A soldier returns from war without a right arm, he too is experiencing phantom limb pain. His missing arm is stuck in an excruciating spasm. When a person who has both arms sits opposite that soldier and receives a massage on the mirrored arm, the solder's phantom limb gets relief.
This mirror effect in the body happens when we see someone cry or fall, or to anyone who does arm-chair quarterbacking.
What happens to "other" actually IS happening to you. In the act of annihilating "other" - empathy is a liability.
My father survived the holocaust and the annihilation of his family. I was raised in the Deep South during "desegregation." As a young girl, I was challenged by these experiences and awakened to a mission to seek out the causes of conflict and do something about them. These challenges became my great benefit when I discovered the arts, creative activism and the enriching empathic mirroring experience housed in the theatre.
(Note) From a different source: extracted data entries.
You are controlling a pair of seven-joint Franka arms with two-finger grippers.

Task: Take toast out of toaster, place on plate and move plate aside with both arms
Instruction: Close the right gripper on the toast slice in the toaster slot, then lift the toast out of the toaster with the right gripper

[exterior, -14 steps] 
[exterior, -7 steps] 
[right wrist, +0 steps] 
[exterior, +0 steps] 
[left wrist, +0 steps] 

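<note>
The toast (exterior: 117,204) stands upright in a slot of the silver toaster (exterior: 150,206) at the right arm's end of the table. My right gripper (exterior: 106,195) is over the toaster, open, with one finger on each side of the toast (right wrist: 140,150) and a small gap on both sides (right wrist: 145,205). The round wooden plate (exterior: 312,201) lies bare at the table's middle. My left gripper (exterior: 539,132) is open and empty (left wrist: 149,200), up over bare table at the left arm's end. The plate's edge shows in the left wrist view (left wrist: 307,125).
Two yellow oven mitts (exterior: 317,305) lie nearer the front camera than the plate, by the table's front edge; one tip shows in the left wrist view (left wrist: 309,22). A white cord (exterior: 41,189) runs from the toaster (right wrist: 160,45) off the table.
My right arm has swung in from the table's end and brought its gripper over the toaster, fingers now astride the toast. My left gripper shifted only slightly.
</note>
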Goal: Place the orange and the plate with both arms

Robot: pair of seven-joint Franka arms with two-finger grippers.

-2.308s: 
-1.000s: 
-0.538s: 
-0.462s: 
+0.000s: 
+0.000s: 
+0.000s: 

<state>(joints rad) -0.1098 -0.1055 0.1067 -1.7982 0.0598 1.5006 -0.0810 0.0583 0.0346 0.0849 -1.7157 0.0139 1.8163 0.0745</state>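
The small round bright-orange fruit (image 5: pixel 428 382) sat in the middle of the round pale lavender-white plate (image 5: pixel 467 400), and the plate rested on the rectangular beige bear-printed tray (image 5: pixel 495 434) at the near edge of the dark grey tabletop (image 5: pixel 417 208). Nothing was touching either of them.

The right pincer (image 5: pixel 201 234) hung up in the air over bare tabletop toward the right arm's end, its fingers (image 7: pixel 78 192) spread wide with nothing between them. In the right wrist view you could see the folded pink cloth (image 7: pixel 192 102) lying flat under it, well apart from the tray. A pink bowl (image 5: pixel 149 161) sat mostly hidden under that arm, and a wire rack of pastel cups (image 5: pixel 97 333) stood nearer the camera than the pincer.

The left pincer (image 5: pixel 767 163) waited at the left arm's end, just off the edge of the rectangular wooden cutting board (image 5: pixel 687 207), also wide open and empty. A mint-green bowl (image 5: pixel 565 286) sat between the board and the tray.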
Storytelling opens and reveals who we truly are -- a single being with many faces. The theatre is a mirror box reflecting back to us the many parts we can play.
In this mirror box, we can flex our phantom selves and we are offered an opportunity to become whole. Welcome to the mirror box. There is no justice without testimony. What happens to these women happens to us all.
Carry the World: Women and Peace is created and directed by Diana Castle.
North Belfast, Northern Ireland, October 2006. Allison Crowe, with her daughter Kelly, in their still-tense neighborhood despite the 2002 Peace Agreemetn meant to quell the decades long violence between Catholics and Protestants.
Peshawar, Pakistan, September 1988. At the end of the 10-year war between Afghanistan and the USSR, there were an estimated 100,000 Afghan war widows. Countless people were displaced and living in refugee camps along the border in Pakistan, including his girl and woman.
Columbus, Ohio, November 2005. Beckie Dixon, who son Christopher was the youngest Marine killed in Iraq on August 2005. He had just turned 18 a few months earlier. Photographed on Veteran's Day, wiht his memorial flag.
Tirana, Albania, May 1999. Elheme Veseli, a Kosovar Albanian refugee who was shot through the breast while fleeing Kosovo. She was separated from her husband and eight children. This photograph was taken in a hospital.